The reply should consist of the full listing, repeated word for word.
=======
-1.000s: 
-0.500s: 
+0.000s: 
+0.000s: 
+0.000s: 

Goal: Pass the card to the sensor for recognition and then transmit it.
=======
• _Task output_
-1.000s: 
-0.500s: 
+0.000s: 
+0.000s: 
+0.000s: 

Goal: Pass the card to the sensor for recognition and then transmit it.

This concludes the exercise.